= Celina Mikolajczak =

American battery engineer and amateur astronomer

Celina J. Mikolajczak is an American mechanical engineer known for her work in industry on the development of improved electric batteries, especially for electric vehicles. She is Chief Battery Technology Officer at Lyten, and a member of the board of advisors at Voltaiq. She is also known for her discoveries as an amateur astronomer when she was a student.

==Education and astronomy==
Mikolajczak is one of three children of Alojzy A. Mikolajczak, an aerospace engineer specializing in compressors and jet engines. After graduating in 1987 from Coronado High School, near San Diego, California, she studied engineering and applied sciences as an undergraduate at the California Institute of Technology (Caltech), originally intending to follow her father into aerospace engineering.

She discovered several asteroids in 1988, including 5256 Farquhar, and in 1989, when she was a sophomore at Caltech, she gained time on the Palomar Observatory to search for more. Instead, she became the first to spot supernova SN 1989N, in NGC 3646, a spiral galaxy in the Leo constellation. She later cited Eleanor F. Helin, her faculty mentor on this project, as her most influential female role model at Caltech.

After graduating from Caltech in 1991 and working in the oil industry, she went to Princeton University, where she earned a master's degree in mechanical engineering, focusing on the efficiency of internal combustion engines.

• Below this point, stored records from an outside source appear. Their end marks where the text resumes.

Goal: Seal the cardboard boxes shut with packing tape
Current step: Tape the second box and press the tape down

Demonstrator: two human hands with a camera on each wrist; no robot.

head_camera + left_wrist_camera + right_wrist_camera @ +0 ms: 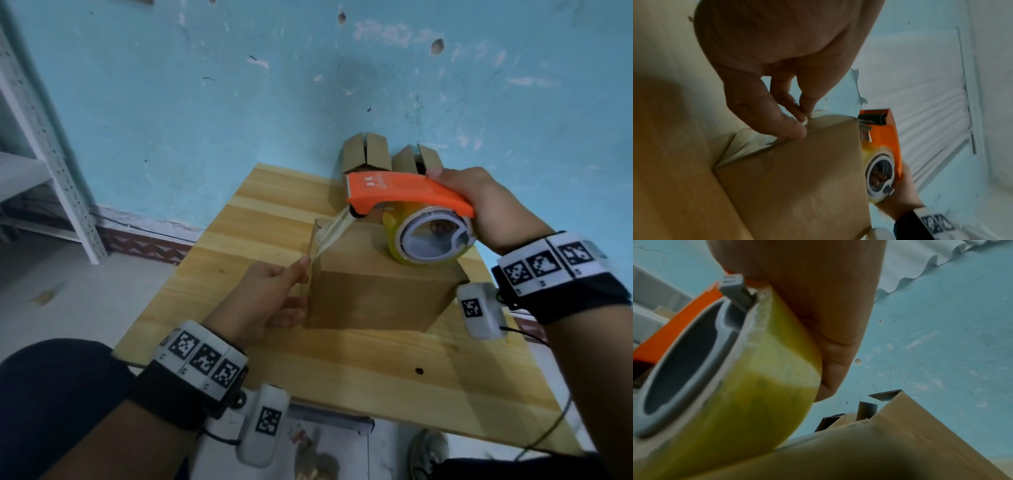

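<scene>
Plain brown cardboard box sits in the middle of the wooden table, flaps down, its top flat and unmarked. The right hand is wrapped round the orange tape dispenser, fingers curled through the core of the yellowish roll, the roll hovering just over the box's top near the right end. A clear strip of tape runs taut from the dispenser's mouth down to the box's left edge. There the left hand pinches the loose end, thumb and fingertips pressed together right at the corner, the tape crinkled over the side. Behind, against the blue wall, two more boxes stand with flaps up and open
</scene>
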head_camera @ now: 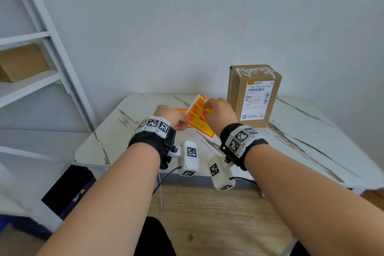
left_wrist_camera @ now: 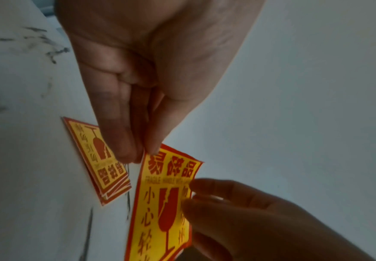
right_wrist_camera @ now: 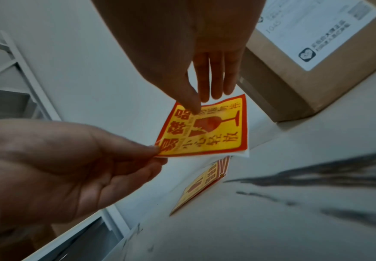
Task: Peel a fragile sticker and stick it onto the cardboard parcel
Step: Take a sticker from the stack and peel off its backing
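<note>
Pinching one fragile sticker [head_camera: 198, 116], both grips hold it above the stack [left_wrist_camera: 97, 159]; cardboard parcel [head_camera: 252, 95] stands beside.

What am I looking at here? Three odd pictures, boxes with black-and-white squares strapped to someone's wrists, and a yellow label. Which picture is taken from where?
No machine here: a person works with bare hands. The patterned blocks are wrist bands that carry small cameras. The wide picture comes from a camera on the head, looking down at both arms. The other two come from those wrist cameras, looking along each hand.

The left hand and the right hand both pinch one fragile sticker, red and yellow with a broken glass drawn on it, held up above the marble-patterned table. A white backing edge shows behind it. On the table lies a small stack of the same stickers. The cardboard parcel stands upright just beyond the right hand, with a white shipping label on its front.
</note>
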A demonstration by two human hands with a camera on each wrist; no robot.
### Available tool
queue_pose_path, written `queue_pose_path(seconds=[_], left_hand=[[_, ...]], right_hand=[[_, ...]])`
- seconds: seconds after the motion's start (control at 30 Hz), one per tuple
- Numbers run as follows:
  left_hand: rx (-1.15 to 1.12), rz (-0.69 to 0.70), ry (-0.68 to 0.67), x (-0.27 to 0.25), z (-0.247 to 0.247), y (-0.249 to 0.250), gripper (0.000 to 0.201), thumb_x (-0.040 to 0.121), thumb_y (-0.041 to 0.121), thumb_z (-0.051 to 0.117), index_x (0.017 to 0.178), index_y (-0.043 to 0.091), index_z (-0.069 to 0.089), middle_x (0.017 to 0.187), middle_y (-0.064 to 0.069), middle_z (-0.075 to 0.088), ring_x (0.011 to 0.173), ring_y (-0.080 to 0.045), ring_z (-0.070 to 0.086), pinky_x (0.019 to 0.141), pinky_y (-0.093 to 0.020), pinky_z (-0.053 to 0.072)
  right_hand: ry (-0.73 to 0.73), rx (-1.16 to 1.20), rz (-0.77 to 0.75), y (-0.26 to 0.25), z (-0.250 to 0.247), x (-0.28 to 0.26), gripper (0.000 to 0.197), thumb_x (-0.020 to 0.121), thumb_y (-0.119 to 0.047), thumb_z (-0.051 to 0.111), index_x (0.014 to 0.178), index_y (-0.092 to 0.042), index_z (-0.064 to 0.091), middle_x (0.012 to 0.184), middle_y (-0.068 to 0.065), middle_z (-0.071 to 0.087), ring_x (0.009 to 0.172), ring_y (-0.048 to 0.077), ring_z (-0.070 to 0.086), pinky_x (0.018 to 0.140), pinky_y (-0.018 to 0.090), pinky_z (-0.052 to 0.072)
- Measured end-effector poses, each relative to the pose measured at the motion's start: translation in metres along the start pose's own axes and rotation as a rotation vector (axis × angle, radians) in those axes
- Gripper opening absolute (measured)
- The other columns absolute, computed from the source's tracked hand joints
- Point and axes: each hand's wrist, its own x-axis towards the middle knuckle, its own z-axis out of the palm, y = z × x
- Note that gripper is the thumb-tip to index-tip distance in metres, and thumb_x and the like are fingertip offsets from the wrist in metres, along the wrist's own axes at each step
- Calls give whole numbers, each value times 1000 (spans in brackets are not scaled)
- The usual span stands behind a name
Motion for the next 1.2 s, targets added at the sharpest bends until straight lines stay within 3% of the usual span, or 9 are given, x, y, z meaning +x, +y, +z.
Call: queue_pose_path(seconds=[0.13, 0.23, 0.33, 0.43, 0.5, 0.63, 0.77, 0.97, 1.2], left_hand=[[-62, 24, -37, -4, 14, -12, 7, 80, -5, 69, 87, -7, 69, 74, -16, 65, 45, -16, 63, 58, -28, 60], [-152, 14, -80, -12, 20, -21, 10, 85, -6, 65, 95, -7, 65, 70, -15, 59, 58, -21, 59, 51, -24, 58], [-165, 7, -159, -18, 24, -28, 24, 90, -5, 58, 114, -11, 59, 76, -16, 60, 66, -23, 61, 55, -25, 59], [-119, 2, -199, -17, 25, -35, 30, 89, -8, 57, 119, -10, 59, 78, -14, 60, 68, -22, 61, 64, -28, 59], [-91, 2, -196, -13, 24, -39, 32, 86, -11, 60, 117, -10, 61, 79, -14, 62, 68, -23, 62, 63, -26, 60], [-35, 3, -205, -6, 21, -44, 33, 80, -9, 67, 112, -4, 64, 82, -14, 67, 70, -23, 66, 76, -33, 59], [16, 18, -204, -2, 20, -46, 21, 77, -3, 72, 91, 11, 65, 81, -10, 66, 64, -19, 63, 66, -28, 58], [86, 28, -237, 5, 20, -45, 18, 77, 1, 73, 86, 13, 64, 78, -6, 66, 63, -17, 62, 65, -27, 56], [111, 75, -253, 6, 22, -47, 15, 80, 4, 73, 82, 14, 62, 74, -4, 63, 62, -12, 59, 57, -18, 50]], right_hand=[[-83, -15, -13, 7, 5, -12, 35, 86, -4, 46, 113, -12, 67, 114, 10, 68, 105, 29, 63, 90, 35, 51], [-113, -4, 8, 17, 6, -18, 33, 86, -5, 49, 112, -13, 67, 114, 9, 69, 104, 28, 64, 90, 35, 52], [-159, 1, 19, 26, 8, -23, 31, 85, -7, 53, 112, -13, 68, 113, 7, 69, 104, 24, 64, 86, 30, 49], [-192, 20, 14, 33, 9, -26, 29, 85, -8, 58, 111, -15, 69, 112, 3, 69, 104, 21, 63, 81, 25, 45], [-217, 29, 13, 36, 10, -26, 25, 84, -11, 61, 107, -16, 69, 110, 2, 70, 103, 20, 64, 82, 26, 47], [-284, 9, 3, 40, 10, -25, 14, 83, -17, 66, 96, -17, 71, 106, 2, 72, 99, 20, 65, 87, 31, 52], [-318, 35, -2, 41, 7, -24, 12, 84, -15, 66, 92, -15, 74, 101, 4, 73, 94, 20, 65, 81, 28, 50], [-363, 55, -12, 44, 4, -25, 12, 81, -18, 69, 91, -16, 77, 97, 3, 74, 90, 19, 66, 78, 27, 50], [-338, 65, -14, 46, 11, -25, 8, 78, -22, 70, 84, -24, 76, 89, -4, 70, 85, 12, 60, 72, 22, 41]])
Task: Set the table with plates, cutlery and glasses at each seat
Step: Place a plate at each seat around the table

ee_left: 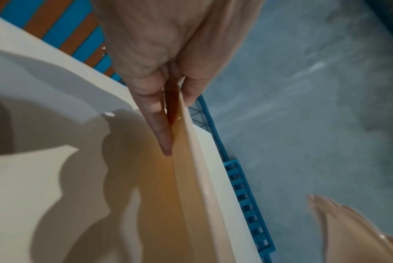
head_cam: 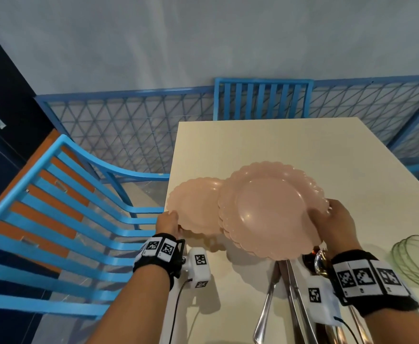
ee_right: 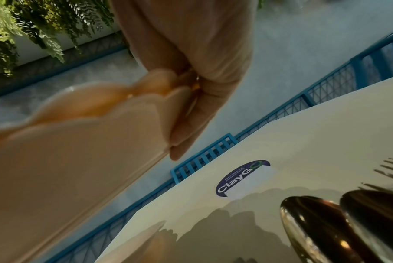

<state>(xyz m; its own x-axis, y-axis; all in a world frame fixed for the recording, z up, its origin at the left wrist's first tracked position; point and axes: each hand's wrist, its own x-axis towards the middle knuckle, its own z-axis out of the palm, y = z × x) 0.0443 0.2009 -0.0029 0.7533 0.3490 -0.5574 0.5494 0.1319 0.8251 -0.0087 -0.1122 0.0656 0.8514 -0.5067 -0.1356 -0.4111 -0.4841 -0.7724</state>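
Note:
Over the cream table (head_cam: pixel 265 142) my left hand (head_cam: pixel 167 223) pinches the near rim of a single pink scalloped plate (head_cam: pixel 196 207) at the table's left edge, held just above the top; the left wrist view shows thumb and fingers (ee_left: pixel 161 128) clamping that plate (ee_left: pixel 186 178). My right hand (head_cam: pixel 332 219) grips the right rim of a stack of pink plates (head_cam: pixel 270 209), lifted and tilted; its fingers (ee_right: pixel 191 128) curl under the stack (ee_right: pixel 67 160). Metal cutlery (head_cam: pixel 287 301) lies near the front edge, with spoons (ee_right: pixel 326 227) under my right wrist.
Green glass bowls (head_cam: pixel 416 261) are stacked at the table's right. A blue slatted chair (head_cam: pixel 62 219) stands at the left side, another blue chair (head_cam: pixel 263 100) at the far end. A blue mesh railing (head_cam: pixel 129 130) runs behind. A round sticker (ee_right: pixel 243 178) marks the tabletop.

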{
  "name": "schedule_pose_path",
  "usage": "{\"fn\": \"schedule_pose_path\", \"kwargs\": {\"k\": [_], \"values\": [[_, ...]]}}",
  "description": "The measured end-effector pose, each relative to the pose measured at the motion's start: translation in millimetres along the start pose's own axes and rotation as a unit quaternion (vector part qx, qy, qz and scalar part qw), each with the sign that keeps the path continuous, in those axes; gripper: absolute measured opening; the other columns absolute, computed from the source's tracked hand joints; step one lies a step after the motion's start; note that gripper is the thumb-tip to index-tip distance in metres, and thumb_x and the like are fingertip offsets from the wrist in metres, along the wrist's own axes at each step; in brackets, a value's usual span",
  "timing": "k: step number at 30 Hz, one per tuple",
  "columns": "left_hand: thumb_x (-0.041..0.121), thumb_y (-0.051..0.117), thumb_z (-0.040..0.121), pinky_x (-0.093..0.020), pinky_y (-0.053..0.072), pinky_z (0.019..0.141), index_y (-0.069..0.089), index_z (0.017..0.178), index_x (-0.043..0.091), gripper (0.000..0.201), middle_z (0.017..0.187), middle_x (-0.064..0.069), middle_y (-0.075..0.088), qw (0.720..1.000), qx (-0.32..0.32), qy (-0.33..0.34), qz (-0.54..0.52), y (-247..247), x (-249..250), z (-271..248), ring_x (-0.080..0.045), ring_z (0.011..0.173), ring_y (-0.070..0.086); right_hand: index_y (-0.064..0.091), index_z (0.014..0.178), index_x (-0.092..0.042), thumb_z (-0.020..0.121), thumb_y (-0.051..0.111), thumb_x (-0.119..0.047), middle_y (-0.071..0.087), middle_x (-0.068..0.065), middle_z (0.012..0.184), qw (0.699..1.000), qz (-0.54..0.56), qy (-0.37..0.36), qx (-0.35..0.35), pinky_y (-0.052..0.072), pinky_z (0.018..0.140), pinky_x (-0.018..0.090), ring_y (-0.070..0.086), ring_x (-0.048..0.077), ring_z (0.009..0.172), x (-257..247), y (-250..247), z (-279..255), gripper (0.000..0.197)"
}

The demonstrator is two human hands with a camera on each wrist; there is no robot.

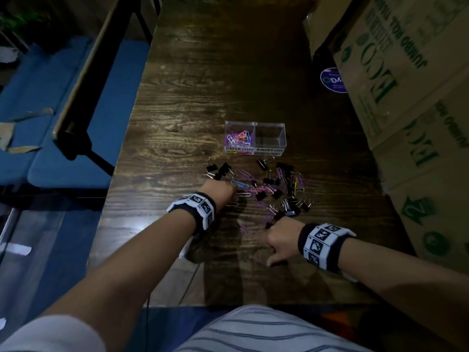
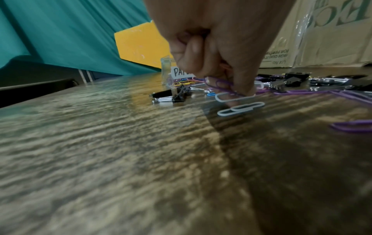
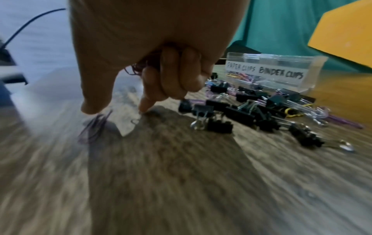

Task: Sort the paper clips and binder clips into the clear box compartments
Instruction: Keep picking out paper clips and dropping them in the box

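A clear two-part box [image 1: 283,128] stands mid-table; its left part, labelled paper clips, holds coloured paper clips [image 1: 239,138], and the binder-clips part looks bare. In front lies a mixed pile of black binder clips [image 1: 291,205] and loose paper clips. My left hand [image 1: 223,191] is at the pile's left. There it keeps purple clips [image 2: 221,84] in its curled fingers and pinches a white paper clip [image 2: 231,97] on the table. My right hand [image 3: 117,111] holds purple clips [image 3: 145,66] in its palm, with thumb and forefinger down beside a blurred purple clip [image 3: 94,127].
Stacked cardboard boxes [image 1: 406,97] wall off the table's right side, with a round blue sticker [image 1: 333,80] by them. A blue seat [image 1: 76,123] lies beyond the left table edge. A thin cable [image 1: 187,283] runs over the near edge. Another white clip [image 2: 240,108] lies close to my left hand.
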State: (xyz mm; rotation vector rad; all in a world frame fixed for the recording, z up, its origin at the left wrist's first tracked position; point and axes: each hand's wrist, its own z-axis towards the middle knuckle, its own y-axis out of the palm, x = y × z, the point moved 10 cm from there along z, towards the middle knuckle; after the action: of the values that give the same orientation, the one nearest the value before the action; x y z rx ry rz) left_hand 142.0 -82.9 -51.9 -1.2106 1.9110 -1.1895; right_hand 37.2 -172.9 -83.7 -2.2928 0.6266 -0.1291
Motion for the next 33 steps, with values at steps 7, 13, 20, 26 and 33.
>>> {"fn": "schedule_pose_path", "kwargs": {"k": [7, 13, 20, 26, 33], "values": [[0.027, 0.033, 0.101, -0.038, 0.051, 0.083, 0.050, 0.129, 0.012, 0.035, 0.120, -0.014, 0.065, 0.995, 0.027, -0.081, -0.060, 7.3, -9.3, -14.5, -0.031, 0.109, 0.063, 0.059, 0.109, -0.008, 0.097, 0.039, -0.023, 0.067, 0.012, 0.107, 0.993, 0.095, 0.058, 0.030, 0.048, 0.073, 0.036, 0.064, 0.030, 0.095, -0.7, 2.5, -6.8, 0.028], [0.035, 0.030, 0.102, -0.034, 0.049, 0.087, 0.061, 0.114, 0.011, 0.042, 0.118, -0.014, 0.067, 0.992, 0.040, -0.103, -0.061, 8.2, -13.3, -27.7, -0.030, 0.109, 0.063, 0.035, 0.079, -0.020, 0.093, 0.044, -0.021, 0.052, 0.003, 0.077, 0.951, 0.253, 0.141, 0.109, 0.034, 0.056, 0.030, 0.050, 0.022, 0.076, 32.1, -12.3, -23.5, 0.017], [0.053, 0.027, 0.098, -0.034, 0.049, 0.085, 0.067, 0.106, 0.013, 0.057, 0.115, -0.012, 0.069, 0.995, 0.014, -0.099, -0.017, 13.4, -18.9, -33.0, -0.027, 0.109, 0.064, 0.047, 0.120, -0.018, 0.096, 0.038, -0.016, 0.064, 0.004, 0.088, 0.929, 0.290, 0.173, 0.147, 0.043, 0.067, 0.030, 0.060, 0.023, 0.076, 61.0, -31.5, -24.8, 0.025], [0.044, 0.035, 0.100, -0.036, 0.047, 0.089, 0.061, 0.113, 0.004, 0.050, 0.119, -0.021, 0.064, 0.988, -0.034, -0.112, -0.103, 29.2, -26.6, -28.3, -0.034, 0.112, 0.060, 0.052, 0.112, -0.014, 0.098, 0.041, -0.026, 0.056, 0.006, 0.121, 0.951, 0.242, 0.147, 0.126, 0.038, 0.072, 0.029, 0.055, 0.022, 0.092, 63.7, -37.9, -12.6, 0.021], [0.053, 0.050, 0.091, -0.035, 0.049, 0.088, 0.051, 0.120, 0.009, 0.052, 0.121, -0.013, 0.065, 0.982, 0.003, -0.138, -0.128, 27.6, -18.2, -16.9, -0.029, 0.112, 0.062, 0.054, 0.113, -0.017, 0.092, 0.054, -0.027, 0.057, 0.002, 0.121, 0.980, 0.128, 0.115, 0.096, 0.042, 0.072, 0.030, 0.058, 0.022, 0.107, 62.5, -41.8, 2.2, 0.023]]}}
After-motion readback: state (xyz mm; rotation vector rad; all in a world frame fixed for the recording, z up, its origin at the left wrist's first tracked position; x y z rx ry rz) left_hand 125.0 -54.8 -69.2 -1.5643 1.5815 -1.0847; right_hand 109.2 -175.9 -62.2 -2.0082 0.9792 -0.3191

==Career in battery engineering==
Mikolajczak began working at consulting firm Exponent in 1999. Her interest in batteries began there with work on the safety and failure modes of the lithium-ion rechargeable batteries used in consumer electronics. She was hired in 2012 by Tesla, Inc., where she became head of Cell Quality and Materials Engineering. After six years at Tesla, in 2018, she moved to Uber as Director of Battery Engineering, ostensibly as part of an effort to develop electric flying cars.

She became vice president for engineering and battery technology at Panasonic Energy of North America, a branch of Panasonic that supplies batteries to Tesla, in 2019. Next, in 2021, she became vice president for manufacturing at QuantumScape, another electric car battery supplier, only to leave after less than a year over a "management style mismatch". She took her present position at Lyten in 2022, working there on lithium–sulfur batteries.

==Book==
Mikolajczak is a coauthor of the book Lithium-Ion Batteries Hazard and Use Assessment (with Michael Kahn, Kevin White, and Richard Thomas Long, Springer, 2012). Originally produced by Exponent as a report for the National Fire Protection Association, it reviews the literature on the subject, assesses the potential hazards of these batteries, and "lays out a research approach toward evaluating appropriate facility fire protection strategies". Subsequent experiments based on that approach tested the flammability of these batteries and the effectiveness of building sprinkler systems at battling their fires.